Opus-Cognition is an open-source framework designed to stop this entirely. It is not an application you install; it is a master instruction set (a "system prompt") that fundamentally rewires how an AI model approaches a problem.

[!TIP] 10-Second Live Demo:
Run python examples/run_opus_live.py to watch your terminal stream the live 10-stage thinking loop as it catches a race condition in real-time.

Quick Start UI:
Simply copy the contents of system_instructions/opus46_cognitive_engine.md into your ChatGPT Custom Instructions, Claude Projects, or Cursor .cursorrules.

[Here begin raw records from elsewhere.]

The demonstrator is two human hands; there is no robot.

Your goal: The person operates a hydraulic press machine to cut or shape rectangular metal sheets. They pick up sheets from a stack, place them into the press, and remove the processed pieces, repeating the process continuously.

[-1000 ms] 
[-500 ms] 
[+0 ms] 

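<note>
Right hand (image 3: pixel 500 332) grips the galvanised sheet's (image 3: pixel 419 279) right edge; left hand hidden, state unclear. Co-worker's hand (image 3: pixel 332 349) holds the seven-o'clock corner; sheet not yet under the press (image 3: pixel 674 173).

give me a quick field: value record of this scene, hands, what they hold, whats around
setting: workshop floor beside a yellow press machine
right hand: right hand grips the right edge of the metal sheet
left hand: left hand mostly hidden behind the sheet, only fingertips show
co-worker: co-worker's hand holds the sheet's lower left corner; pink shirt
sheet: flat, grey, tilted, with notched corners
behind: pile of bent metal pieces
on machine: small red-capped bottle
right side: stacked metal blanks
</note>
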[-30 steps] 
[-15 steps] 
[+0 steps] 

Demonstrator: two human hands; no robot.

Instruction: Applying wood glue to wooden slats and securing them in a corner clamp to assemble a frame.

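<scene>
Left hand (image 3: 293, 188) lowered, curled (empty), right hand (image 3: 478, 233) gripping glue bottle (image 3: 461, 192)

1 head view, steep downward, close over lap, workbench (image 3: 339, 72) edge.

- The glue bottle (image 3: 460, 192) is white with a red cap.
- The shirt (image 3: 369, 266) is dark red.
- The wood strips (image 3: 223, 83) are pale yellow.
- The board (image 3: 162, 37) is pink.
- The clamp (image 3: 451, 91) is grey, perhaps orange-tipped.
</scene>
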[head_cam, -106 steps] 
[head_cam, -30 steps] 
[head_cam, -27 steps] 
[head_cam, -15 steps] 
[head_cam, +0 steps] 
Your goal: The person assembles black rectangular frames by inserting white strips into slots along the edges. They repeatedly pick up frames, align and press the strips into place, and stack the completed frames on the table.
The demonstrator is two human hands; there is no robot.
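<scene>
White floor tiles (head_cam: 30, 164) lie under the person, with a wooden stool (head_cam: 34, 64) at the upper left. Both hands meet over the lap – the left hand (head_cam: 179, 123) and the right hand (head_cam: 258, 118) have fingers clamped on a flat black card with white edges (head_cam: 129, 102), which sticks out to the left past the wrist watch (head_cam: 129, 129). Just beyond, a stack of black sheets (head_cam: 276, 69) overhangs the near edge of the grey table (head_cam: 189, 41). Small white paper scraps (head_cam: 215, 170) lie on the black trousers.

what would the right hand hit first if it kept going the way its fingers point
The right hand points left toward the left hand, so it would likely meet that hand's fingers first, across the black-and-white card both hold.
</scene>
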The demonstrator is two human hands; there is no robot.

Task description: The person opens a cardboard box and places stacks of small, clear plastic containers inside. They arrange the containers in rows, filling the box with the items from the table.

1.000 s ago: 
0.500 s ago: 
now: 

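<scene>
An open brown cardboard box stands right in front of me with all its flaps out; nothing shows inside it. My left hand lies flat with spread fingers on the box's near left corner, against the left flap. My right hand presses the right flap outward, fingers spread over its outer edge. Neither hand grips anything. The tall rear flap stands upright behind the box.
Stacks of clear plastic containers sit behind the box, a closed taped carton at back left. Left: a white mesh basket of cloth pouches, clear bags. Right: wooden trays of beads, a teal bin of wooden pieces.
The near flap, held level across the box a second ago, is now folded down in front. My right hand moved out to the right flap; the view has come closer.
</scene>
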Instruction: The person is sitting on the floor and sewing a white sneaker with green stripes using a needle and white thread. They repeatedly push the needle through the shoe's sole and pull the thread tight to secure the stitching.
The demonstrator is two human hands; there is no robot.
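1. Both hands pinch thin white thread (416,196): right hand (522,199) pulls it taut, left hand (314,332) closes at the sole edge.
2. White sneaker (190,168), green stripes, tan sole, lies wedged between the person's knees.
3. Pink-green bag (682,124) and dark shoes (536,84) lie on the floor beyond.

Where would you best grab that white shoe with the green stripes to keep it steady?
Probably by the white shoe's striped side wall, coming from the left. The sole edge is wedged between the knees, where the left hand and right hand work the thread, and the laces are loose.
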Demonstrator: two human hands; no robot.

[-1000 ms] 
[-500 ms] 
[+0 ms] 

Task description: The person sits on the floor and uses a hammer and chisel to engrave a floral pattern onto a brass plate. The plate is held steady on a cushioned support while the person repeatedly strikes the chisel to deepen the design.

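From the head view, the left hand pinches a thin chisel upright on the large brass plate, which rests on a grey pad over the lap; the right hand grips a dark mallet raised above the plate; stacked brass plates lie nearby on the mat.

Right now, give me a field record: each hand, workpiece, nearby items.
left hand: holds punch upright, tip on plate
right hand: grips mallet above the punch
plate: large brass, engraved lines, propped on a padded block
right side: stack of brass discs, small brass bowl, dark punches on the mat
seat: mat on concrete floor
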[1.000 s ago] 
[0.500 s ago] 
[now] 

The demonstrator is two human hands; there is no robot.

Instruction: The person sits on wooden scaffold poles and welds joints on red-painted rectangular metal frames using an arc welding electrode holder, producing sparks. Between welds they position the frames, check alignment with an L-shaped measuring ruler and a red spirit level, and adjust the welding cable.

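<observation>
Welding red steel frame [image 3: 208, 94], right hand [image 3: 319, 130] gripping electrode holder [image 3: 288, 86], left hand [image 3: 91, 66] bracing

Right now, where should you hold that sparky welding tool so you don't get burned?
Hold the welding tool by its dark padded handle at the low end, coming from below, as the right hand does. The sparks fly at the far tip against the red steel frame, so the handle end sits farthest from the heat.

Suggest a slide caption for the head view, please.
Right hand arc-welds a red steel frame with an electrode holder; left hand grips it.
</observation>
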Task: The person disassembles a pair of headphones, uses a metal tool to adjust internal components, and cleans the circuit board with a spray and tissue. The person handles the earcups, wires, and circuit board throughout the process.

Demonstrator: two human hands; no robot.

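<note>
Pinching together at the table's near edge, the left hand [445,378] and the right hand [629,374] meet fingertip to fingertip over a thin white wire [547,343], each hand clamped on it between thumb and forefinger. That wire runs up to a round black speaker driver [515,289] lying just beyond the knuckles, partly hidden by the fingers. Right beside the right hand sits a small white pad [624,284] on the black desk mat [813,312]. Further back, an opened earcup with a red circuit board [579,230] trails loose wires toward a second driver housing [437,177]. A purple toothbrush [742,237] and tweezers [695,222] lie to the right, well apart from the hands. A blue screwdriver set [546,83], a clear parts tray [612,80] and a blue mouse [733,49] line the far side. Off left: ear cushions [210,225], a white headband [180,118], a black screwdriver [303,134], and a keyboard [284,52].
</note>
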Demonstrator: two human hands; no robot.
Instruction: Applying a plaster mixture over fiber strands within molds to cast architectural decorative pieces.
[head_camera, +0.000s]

You will immediately notice your AI taking longer to answer, but producing radically verified, flawless intelligence.


🌟 The Core Concept: Fast vs. Slow Thinking

Standard AI models operate on "fast thinking." When you ask a question, they probabilistically guess the next word until the answer is done. This works for writing emails, but it is catastrophic for engineering and complex logic.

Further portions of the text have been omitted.